Over the last month or so, I have had the great pleasure to curate the music for a conference hosted by Prof Janice Winship for the School of Media, Film, and Music, University of Sussex. Focusing on the last seventy years of the United Kingdom, this was a conference that looked back at the era of austerity of the immediate post-war years and the influence this period of impoverished victory had on the glamour of 1960s London, the stark years 1970s decay, and the neoliberal years of individualism that have followed. Culture flows through and between individuals and institutions, and this was traced through fashion, film, monarchy, and music.
The years on war-time stress and hyper-production were supported with the emerging British Broadcasting Company, and “Music While You Work”. I owe a debt of gratitude to The Masters of Melody which hosts an archive of recordings of the shows, including shows a early as 1942, captured in the long years where the European Arena became deadlocked and the focus shifted to the campaigns of North Africa and Asia.

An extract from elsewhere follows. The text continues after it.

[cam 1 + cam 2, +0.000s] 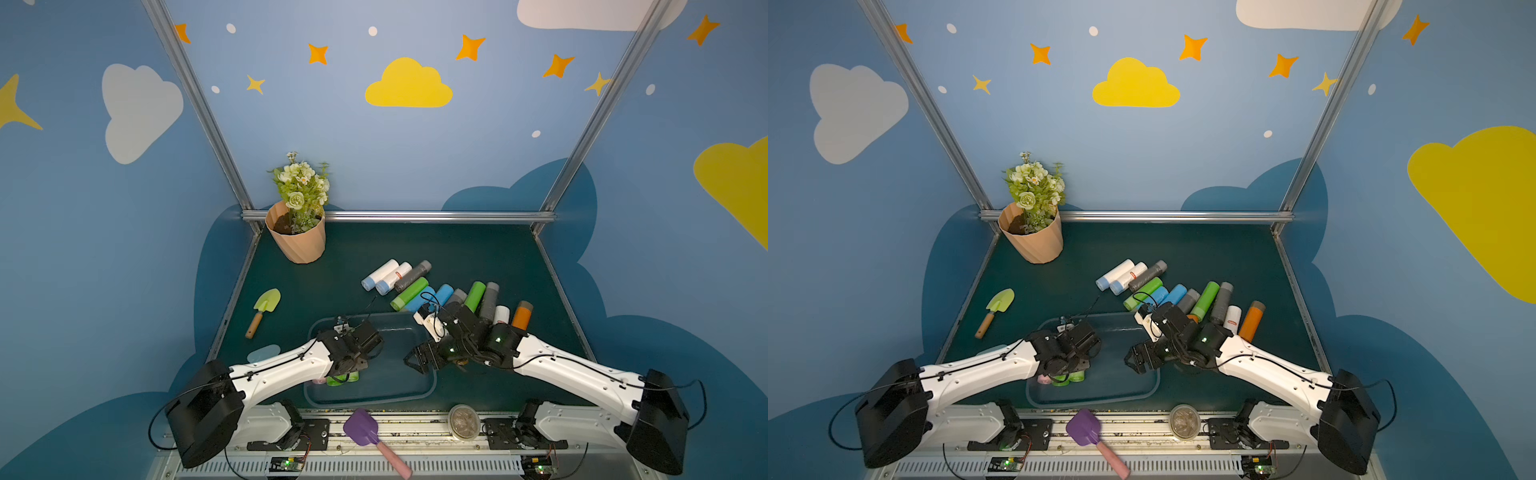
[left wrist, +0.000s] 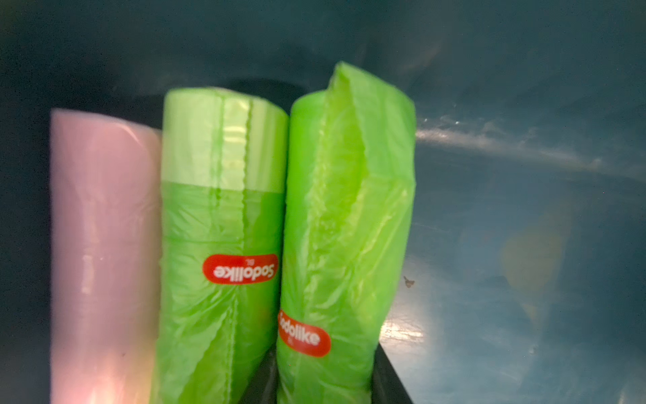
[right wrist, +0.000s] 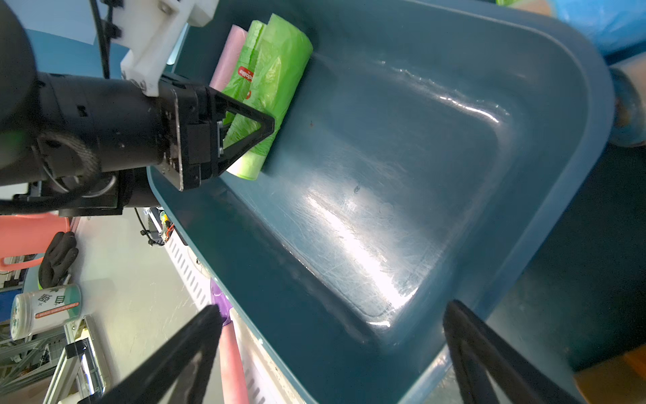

Additional playlist material was curated from the Billboard chart of 1948, a marketing innovation that became influential on the UK, through the cultural trades provided by the GI army, which was still in post in post-war Europe. This influence included using Radio Luxembourg as a nascent Radio Free Europe, providing an American flavour to soundtrack the Marshall Plan funded European regeneration.
A final flavour for the day was provided by the emerging genre of Trad Jazz. Arguing for an authentic voice in recreating the Jazz canon of the ‘classic’ 1920s, Trad Jazz was privileged by the BBC as the superior form of contemporary Jazz at the time, allowing the home-grown talents of Humphrey Lyttelton and Chris Barber. This collection was central to the soundscape of the day.
The mood of the era was captured completely with the soundscape of the day. I avoided folk music, as while the work of Holst and Vaughan-Williams was busy exploring the historical and rural-nostalgic, the everyday was gaining force and developing it’s own media muscle, in line with our own mediascape of today. To find a sound that set the scene for the twentieth century as a whole, my work has been forced back to the Viennese School and Fin-de-Siecle Europe.